TEXAS COURT OF APPEALS, THIRD DISTRICT, AT AUSTIN




NO. 03-09-00442-CR

Jimmy Dean Martin, Appellant



v.



The State of Texas, Appellee



FROM THE DISTRICT COURT OF BELL COUNTY, 264TH JUDICIAL DISTRICT

NO. 63666, HONORABLE MARTHA J. TRUDO, JUDGE PRESIDING

M E M O R A N D U M O P I N I O N



Jimmy Dean Martin was convicted of burglary of a habitation. See Tex. Penal Code Ann. § 30.02 (West 2003). With an enhancement for prior convictions, punishment was assessed at 70 years' imprisonment. See id. § 12.42(c)(1) (West Supp. 2010). Martin appeals, arguing that the trial court erred by (1) denying his challenge for cause to a venireperson and (2) qualifying an expert witness despite the witness's repeated statements that he was not an expert. We will affirm.

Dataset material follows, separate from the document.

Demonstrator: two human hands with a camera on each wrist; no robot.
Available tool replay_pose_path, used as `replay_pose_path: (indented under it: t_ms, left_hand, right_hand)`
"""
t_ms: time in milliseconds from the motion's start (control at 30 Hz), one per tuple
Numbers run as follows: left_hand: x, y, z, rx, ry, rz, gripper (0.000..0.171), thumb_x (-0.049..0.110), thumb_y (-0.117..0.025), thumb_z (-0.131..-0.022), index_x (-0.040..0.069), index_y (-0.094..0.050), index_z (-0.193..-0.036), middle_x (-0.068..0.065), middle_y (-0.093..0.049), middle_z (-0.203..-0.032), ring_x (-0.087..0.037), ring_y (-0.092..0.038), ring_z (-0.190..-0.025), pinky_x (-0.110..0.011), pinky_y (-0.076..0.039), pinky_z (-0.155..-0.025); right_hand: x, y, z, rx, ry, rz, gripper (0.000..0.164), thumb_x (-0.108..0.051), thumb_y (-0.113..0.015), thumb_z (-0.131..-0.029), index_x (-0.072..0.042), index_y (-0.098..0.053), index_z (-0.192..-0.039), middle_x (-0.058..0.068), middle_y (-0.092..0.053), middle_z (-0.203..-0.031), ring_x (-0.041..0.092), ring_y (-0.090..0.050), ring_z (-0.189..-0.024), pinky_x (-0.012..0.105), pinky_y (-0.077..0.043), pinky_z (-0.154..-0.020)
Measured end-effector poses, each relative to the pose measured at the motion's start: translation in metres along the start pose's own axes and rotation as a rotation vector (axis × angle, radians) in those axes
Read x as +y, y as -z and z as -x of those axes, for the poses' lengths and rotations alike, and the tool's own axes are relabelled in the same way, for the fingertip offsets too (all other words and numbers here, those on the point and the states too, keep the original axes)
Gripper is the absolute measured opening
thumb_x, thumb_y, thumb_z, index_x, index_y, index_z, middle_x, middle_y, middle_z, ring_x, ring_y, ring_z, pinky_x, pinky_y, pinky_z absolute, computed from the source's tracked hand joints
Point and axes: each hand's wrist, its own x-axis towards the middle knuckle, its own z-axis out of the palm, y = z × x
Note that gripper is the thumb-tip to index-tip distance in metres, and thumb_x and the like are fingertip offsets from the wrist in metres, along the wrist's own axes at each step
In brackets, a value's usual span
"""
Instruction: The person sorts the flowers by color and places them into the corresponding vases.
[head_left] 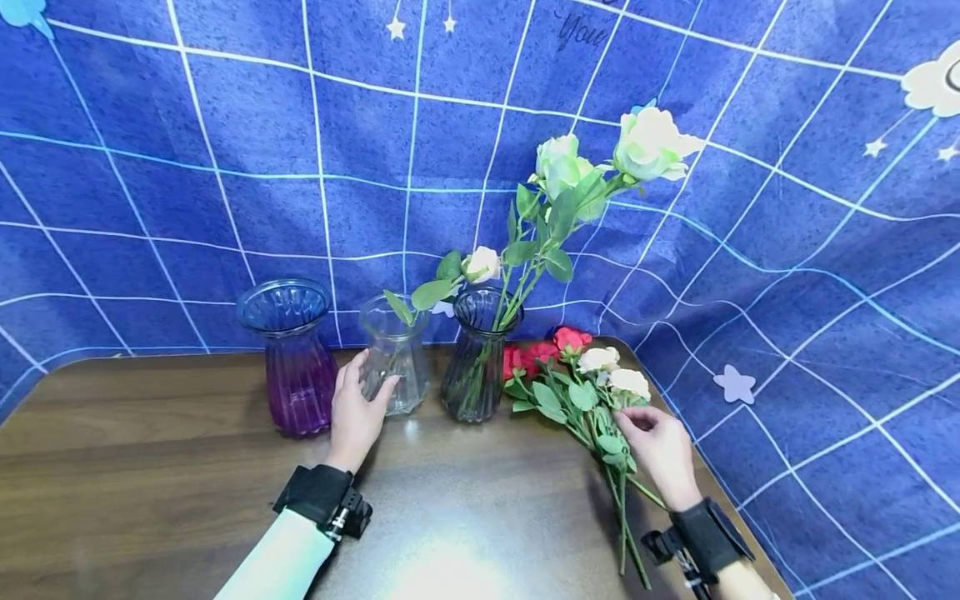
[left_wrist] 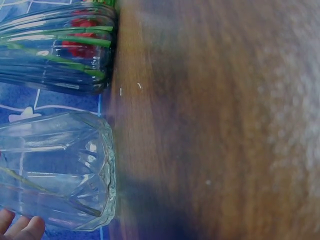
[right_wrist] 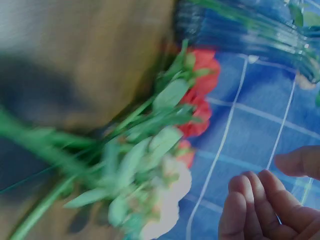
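My left hand (head_left: 356, 414) is at the left side of a clear glass vase (head_left: 408, 375), its thumb in front and fingers curved along the side. One rose stem stands tilted in that vase, its pale rose (head_left: 482, 264) leaning right. Over the pile of loose flowers hovers my right hand (head_left: 663, 446), near the white roses (head_left: 628, 382); in the right wrist view a gap shows between thumb and loosely bent fingers, with nothing in it. Green leaves (right_wrist: 131, 165) and red roses (right_wrist: 200, 112) lie beside it.
Left of the clear vase stands a blue-purple vase (head_left: 300, 383). On its other side a grey glass vase (head_left: 471, 379) holds tall stems with greenish-white roses (head_left: 651, 146). Blue gridded cloth (head_left: 360, 125) hangs behind and right of the wooden table (head_left: 150, 483).
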Motion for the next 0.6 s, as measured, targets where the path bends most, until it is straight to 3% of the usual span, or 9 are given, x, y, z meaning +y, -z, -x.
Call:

FACTUAL AND PROCEDURAL BACKGROUND

The jury heard evidence that Martin broke into a house and stole several items. Investigators recovered a latent palm print from the house that matched Martin's. They also interviewed several neighbors who stated that Martin had tried to sell them some of the items he stole. Another neighbor stated that he had seen some of the stolen items in Martin's possession after the burglary.

Martin was indicted for burglary of a habitation. See id. § 30.02. His indictment alleged four prior felony convictions for enhancement purposes. See id. § 12.42(c)(1). Martin pleaded not guilty and proceeded to trial. During voir dire, Martin questioned the venirepersons about whether they could consider the full range of punishment for a hypothetical defendant if they found him guilty of burglary and it turned out he had prior convictions. Venireperson 4 responded that she could not, and Martin challenged her for cause. The State opposed the challenge, arguing that Martin's questions had been worded confusingly and that consequently it was not clear whether venireperson 4 really could not consider the full range of punishment. The court ultimately denied Martin's challenge for cause, and Martin then used a peremptory challenge to strike venireperson 4.

After the jury was selected, the State called as its first witness Willroy Petrucha, the investigator who had discovered Martin's latent palm print at the crime scene. Martin asked to examine Petrucha outside the jury's presence, and the court granted his request. Martin asked Petrucha whether he was a fingerprint expert, and Petrucha said that he was not. On the basis of this statement, Martin objected to Petrucha testifying as an expert. The State then questioned Petrucha about his training and experience. Martin reiterated his objection, but the court ultimately qualified Petrucha as an expert. After the jury was recalled, Martin again asked Petrucha whether he was a fingerprint expert, and Petrucha again said that he was not. Martin re-urged his objection, and the court again overruled it. Petrucha proceeded to testify that the latent print he discovered at the crime scene came from Martin. Later, the State called a second fingerprint witness, Wayne Corley, whose expertise Martin did not challenge. Corley also testified that the latent print came from Martin.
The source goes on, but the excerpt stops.